Repeat the entire listing exactly as written.

COLLECTED DATA:

= = = = =

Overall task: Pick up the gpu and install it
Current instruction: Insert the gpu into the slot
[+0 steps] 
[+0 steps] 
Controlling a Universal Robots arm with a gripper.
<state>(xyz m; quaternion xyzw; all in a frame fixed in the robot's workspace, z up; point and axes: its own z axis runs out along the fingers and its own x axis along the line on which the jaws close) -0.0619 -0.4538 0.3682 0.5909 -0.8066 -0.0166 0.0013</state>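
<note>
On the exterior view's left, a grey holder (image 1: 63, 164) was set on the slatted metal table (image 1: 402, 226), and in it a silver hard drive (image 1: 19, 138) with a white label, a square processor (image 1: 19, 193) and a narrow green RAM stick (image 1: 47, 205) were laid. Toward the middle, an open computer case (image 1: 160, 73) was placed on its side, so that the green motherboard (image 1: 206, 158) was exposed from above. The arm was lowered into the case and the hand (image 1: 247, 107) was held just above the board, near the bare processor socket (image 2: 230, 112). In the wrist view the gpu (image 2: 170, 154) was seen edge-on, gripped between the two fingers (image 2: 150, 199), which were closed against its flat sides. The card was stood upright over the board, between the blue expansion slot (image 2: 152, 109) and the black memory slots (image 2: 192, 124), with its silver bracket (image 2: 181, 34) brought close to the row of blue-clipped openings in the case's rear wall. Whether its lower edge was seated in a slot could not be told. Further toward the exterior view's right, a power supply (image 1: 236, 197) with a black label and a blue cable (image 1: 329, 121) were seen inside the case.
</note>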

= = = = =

REPLY TO THE EXERCISE:
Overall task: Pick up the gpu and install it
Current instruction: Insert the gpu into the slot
[+0 steps] 
[+0 steps] 
Controlling a Universal Robots arm with a gripper.
<state>(xyz m; quaternion xyzw; all in a frame fixed in the robot's workspace, z up; point and axes: its own z axis runs out along the fingers and its own x axis along the line on which the jaws close) -0.0619 -0.4538 0.3682 0.5909 -0.8066 -0.0166 0.0013</state>
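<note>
On the exterior view's left, a grey holder (image 1: 63, 164) was set on the slatted metal table (image 1: 402, 226), and in it a silver hard drive (image 1: 19, 138) with a white label, a square processor (image 1: 19, 193) and a narrow green RAM stick (image 1: 47, 205) were laid. Toward the middle, an open computer case (image 1: 160, 73) was placed on its side, so that the green motherboard (image 1: 206, 158) was exposed from above. The arm was lowered into the case and the hand (image 1: 247, 107) was held just above the board, near the bare processor socket (image 2: 230, 112). In the wrist view the gpu (image 2: 170, 154) was seen edge-on, gripped between the two fingers (image 2: 150, 199), which were closed against its flat sides. The card was stood upright over the board, between the blue expansion slot (image 2: 152, 109) and the black memory slots (image 2: 192, 124), with its silver bracket (image 2: 181, 34) brought close to the row of blue-clipped openings in the case's rear wall. Whether its lower edge was seated in a slot could not be told. Further toward the exterior view's right, a power supply (image 1: 236, 197) with a black label and a blue cable (image 1: 329, 121) were seen inside the case.
</note>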

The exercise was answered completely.